Truncated exports
Truncated exports are a common problem in many software programs that handle large amounts of data. In order to avoid long loading times that would ruin the usability of a frontend, software developers like to truncate data. This is a reasonable solution that works well in most use-cases. Most of the time a user uses the export function, the just want a few hundred rows of data to feed it into some Excel report. The developers don't anticipate a situation where the user would want to export millions of rows or even the complete table. That is why truncation is often activated by default. On top of that, many programs don't even issue a warning to inform the user about the truncation. They simply limit the number of returned result rows to a pre-defined number and claim to have successfully finished the export.

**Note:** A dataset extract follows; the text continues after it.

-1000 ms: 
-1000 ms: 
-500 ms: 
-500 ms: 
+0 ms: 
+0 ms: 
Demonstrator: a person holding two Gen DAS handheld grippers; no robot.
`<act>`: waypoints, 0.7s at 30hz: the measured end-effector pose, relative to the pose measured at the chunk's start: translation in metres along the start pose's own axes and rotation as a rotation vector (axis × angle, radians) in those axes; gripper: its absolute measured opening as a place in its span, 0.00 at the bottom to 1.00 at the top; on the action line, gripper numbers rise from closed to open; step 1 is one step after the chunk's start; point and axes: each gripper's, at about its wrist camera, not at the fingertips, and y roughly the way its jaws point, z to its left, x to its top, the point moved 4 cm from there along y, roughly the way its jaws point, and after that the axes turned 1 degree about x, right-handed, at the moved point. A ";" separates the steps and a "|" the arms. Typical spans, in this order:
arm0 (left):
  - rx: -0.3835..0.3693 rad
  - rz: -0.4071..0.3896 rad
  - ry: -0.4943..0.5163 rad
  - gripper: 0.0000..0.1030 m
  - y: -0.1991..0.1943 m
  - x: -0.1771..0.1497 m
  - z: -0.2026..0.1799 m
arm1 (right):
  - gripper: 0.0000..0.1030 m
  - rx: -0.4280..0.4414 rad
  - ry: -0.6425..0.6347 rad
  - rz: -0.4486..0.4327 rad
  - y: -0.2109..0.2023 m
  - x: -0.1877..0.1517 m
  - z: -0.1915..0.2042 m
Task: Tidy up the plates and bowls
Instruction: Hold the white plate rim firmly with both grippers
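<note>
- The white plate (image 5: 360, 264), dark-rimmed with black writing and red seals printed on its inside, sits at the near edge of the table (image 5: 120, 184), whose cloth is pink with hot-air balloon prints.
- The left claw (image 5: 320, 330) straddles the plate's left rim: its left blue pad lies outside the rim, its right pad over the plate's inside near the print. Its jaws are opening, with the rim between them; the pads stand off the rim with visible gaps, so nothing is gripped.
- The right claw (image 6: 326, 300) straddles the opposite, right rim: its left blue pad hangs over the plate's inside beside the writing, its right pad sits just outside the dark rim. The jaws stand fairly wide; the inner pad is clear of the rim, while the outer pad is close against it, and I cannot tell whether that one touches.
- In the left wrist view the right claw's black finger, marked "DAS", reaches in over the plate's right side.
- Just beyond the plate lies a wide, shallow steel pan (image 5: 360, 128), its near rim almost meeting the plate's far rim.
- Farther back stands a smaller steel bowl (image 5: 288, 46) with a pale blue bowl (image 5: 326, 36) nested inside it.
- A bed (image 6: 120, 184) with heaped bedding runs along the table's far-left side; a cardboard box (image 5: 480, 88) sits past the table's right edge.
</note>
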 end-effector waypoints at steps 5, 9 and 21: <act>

The same goes for many APIs that return data upon request like REST interfaces. APIs are often built to answer very specific queries and return a small number of results, so the default export limits are usually much smaller than in server or desktop applications. This may be fine for most use-cases, but when you intend to export a complete dataset with millions or billions of records, that represents a completely different use-case that the developers often didn't have in mind and subsequently did not account for.
When you rely on the export function of a program that you are not familiar with, make sure to check if it has any restrictions regarding the number of observations it can export. If you are requesting data from the users of a program that handles data, ask them to make sure that any export-related restrictions are turned off before they run the export.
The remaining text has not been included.